Zusätzlich wirkt die Personenführung über weite Strecken überraschend traditionell und opern-klischeehaft trotz eines durchweg agilen jungen Sängerensembles.

Dabei bewegt sich das musikalische Niveau der Produktion auf allerhöchstem Niveau. Glänzend Nicole Car als Fiordiligi mit einem außerordentlichen Sinn für die feine Struktur der beiden großen Arien. Ebenbürtig Stephanie Lauricella als Dorabella und die quicklebendige, und zeitweise in schwarzer Lackmontur agierende Despina von Alexandra Hutton.

Paolo Fanale begeistert mit wunderbar müheloser Mittellage und Höhe, John Chest als Gugliemo singt und spielt einen im zweiten Akt die Handlung kritisch begleitenden, verletzten Liebhaber mit Bravour und wunderschönem Ausdruck. Don Alfonso wird in dieser Produktion als wesentlich jüngerer, nicht so distanzierter Zyniker, wie so oft in anderen Produktionen des Werkes, in die Gruppe der Protagonisten integriert. Noel Bouley bleibt der Partie in stimmtechnischer und darstellerischer Hinsicht nichts schuldig.

Jedem einzelnen Mitglied des glanzvollen Ensembles gelingt es zudem, in den Arien und Ensembles eine einwandfreie und nuancierte Balance zum großen Raum der Deutschen Oper zu finden, der in dieser Inszenierung durch die teilweise offene Hinterbühne zu starkem Hall und anderen akustischen Überraschungen taugt.

Der Chor der Deutschen Oper Berlin unter der Leitung von Raymond Hughes rundet die hohe gesangliche Leistung ab.

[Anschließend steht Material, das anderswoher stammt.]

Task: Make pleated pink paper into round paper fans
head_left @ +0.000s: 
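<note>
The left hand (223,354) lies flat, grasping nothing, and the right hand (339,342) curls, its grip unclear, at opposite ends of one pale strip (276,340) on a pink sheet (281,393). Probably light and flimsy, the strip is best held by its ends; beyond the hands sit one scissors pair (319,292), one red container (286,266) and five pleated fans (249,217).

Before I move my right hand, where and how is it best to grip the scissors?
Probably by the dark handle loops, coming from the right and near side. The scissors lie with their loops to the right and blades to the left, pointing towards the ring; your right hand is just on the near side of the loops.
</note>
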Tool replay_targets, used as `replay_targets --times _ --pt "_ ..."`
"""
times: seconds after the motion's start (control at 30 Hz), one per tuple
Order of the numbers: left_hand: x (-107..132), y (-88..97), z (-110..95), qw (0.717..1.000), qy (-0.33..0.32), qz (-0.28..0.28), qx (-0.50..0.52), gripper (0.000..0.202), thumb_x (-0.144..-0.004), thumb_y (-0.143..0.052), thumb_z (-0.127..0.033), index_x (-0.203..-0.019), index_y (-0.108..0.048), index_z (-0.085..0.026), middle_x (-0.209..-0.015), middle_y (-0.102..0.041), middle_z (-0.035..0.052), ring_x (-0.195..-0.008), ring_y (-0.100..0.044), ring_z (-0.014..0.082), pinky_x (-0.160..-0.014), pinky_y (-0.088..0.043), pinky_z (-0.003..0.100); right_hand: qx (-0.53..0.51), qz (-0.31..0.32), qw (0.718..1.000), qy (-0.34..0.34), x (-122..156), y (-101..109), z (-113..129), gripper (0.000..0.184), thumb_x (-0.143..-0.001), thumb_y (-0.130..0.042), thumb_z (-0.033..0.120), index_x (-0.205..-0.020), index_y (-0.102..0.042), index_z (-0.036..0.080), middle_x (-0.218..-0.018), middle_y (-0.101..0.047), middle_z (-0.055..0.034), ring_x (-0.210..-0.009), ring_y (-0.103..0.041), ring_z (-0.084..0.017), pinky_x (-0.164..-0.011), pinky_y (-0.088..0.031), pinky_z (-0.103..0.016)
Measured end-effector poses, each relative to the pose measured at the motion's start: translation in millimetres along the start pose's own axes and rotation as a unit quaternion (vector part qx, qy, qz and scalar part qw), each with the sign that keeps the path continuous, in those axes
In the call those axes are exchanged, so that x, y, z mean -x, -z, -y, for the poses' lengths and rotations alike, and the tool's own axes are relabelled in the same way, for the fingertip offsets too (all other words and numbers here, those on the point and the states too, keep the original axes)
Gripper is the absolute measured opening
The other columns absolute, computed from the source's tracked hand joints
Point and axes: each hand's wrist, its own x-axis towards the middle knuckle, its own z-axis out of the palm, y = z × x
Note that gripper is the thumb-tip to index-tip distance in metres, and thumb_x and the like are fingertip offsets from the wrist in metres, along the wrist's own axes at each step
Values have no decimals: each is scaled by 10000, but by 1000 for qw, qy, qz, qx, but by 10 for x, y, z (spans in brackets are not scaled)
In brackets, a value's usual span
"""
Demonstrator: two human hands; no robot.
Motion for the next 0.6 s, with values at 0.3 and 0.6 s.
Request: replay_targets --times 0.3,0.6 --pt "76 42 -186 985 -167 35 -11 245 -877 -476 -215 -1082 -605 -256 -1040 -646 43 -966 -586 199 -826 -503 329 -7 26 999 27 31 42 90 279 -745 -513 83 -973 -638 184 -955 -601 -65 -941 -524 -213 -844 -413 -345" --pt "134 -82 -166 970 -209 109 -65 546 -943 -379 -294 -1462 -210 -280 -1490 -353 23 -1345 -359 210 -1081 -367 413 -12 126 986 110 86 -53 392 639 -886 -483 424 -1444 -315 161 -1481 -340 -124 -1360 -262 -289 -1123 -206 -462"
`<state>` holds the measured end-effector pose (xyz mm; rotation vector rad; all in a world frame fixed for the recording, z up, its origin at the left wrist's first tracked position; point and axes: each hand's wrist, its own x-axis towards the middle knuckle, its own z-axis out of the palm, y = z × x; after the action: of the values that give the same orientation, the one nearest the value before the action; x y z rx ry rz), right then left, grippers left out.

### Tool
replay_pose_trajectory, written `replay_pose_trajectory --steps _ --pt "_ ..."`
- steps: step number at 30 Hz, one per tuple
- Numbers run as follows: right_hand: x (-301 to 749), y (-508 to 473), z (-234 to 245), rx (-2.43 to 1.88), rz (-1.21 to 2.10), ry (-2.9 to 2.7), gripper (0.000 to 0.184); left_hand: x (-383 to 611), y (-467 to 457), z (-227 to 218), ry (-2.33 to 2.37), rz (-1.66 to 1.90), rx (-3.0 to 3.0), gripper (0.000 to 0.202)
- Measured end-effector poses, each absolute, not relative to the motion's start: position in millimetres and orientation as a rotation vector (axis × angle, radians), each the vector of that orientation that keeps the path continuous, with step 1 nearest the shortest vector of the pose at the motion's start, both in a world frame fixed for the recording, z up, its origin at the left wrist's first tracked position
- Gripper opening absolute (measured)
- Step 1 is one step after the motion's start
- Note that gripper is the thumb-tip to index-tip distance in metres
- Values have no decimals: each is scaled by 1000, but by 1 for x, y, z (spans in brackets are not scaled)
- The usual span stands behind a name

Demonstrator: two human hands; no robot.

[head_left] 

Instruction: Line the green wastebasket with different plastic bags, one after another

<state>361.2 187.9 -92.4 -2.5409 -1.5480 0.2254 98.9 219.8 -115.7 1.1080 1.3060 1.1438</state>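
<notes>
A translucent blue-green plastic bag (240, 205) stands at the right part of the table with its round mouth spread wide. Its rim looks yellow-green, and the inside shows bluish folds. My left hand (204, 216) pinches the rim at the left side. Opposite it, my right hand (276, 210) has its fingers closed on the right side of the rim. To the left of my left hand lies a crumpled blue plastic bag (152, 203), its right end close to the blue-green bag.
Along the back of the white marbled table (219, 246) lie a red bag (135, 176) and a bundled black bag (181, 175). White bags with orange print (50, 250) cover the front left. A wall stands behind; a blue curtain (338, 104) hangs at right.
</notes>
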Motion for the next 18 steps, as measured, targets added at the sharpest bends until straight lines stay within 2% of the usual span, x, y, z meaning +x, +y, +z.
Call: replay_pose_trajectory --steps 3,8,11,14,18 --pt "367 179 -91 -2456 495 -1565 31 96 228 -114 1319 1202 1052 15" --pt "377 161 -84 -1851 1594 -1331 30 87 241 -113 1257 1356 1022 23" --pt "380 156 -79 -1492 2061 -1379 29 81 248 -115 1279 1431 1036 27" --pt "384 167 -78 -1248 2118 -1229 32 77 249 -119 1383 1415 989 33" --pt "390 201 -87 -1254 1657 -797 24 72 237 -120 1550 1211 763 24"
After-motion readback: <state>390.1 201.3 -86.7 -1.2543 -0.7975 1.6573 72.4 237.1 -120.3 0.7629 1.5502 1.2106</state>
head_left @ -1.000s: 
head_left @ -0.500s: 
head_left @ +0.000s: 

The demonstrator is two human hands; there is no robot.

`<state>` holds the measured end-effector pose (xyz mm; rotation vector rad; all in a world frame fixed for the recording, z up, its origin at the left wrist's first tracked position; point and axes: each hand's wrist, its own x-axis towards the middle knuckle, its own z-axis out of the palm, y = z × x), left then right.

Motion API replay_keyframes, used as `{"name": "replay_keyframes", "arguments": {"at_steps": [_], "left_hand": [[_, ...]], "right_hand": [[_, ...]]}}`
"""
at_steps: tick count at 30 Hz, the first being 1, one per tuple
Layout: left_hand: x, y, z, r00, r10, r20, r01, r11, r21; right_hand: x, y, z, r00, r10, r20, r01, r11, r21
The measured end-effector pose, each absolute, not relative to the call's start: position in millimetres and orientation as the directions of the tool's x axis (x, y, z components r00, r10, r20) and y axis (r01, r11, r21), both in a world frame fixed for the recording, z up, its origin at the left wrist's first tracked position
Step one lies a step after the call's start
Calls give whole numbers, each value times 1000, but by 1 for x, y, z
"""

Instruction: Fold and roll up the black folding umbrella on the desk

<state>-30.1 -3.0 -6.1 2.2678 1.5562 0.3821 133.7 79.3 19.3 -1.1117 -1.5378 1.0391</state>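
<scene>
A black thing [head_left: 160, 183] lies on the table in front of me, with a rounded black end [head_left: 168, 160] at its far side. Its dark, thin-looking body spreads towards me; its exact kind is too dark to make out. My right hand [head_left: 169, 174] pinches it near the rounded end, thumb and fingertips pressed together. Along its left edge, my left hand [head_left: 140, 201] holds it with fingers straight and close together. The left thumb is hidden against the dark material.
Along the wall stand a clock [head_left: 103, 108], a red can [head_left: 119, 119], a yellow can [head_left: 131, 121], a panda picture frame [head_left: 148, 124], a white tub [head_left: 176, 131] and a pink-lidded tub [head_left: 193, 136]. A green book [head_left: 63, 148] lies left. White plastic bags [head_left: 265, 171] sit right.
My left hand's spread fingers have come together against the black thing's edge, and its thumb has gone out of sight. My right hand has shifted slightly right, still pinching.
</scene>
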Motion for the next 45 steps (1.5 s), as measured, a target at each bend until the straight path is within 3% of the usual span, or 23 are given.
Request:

Meisterhaft die Leistung des Orchesters der Deutschen Oper Berlin. Donald Runnicles und seine Mannschaft haben es über die Jahre zu einer Meisterschaft außerordentlichen Ranges gebracht. Ihr Mozart klingt präsent, beweglich, feinsinnig und humorvoll und sorgt mit seinem federnden Rhythmus den gesamten Abend für ein spannendes und klangschönes Mozart-Fest. Die Sänger fühlen sich wohl und wie auf Händen getragen. Besondere Erwähnung verdienen zudem Maria Pstrokonska-Mödig am Violoncello und Elda Laro am Fortepiano.

Das Publikum ist von der Inszenierung und den rätselhaften Bildwelten überrascht – es kommt zu nur sehr vereinzelten Buhrufen für das Leitungsteam. Starker, langer Applaus und Bravorufe für alle Sänger, Donald Runnicles und das Orchester der Deutschen Oper Berlin.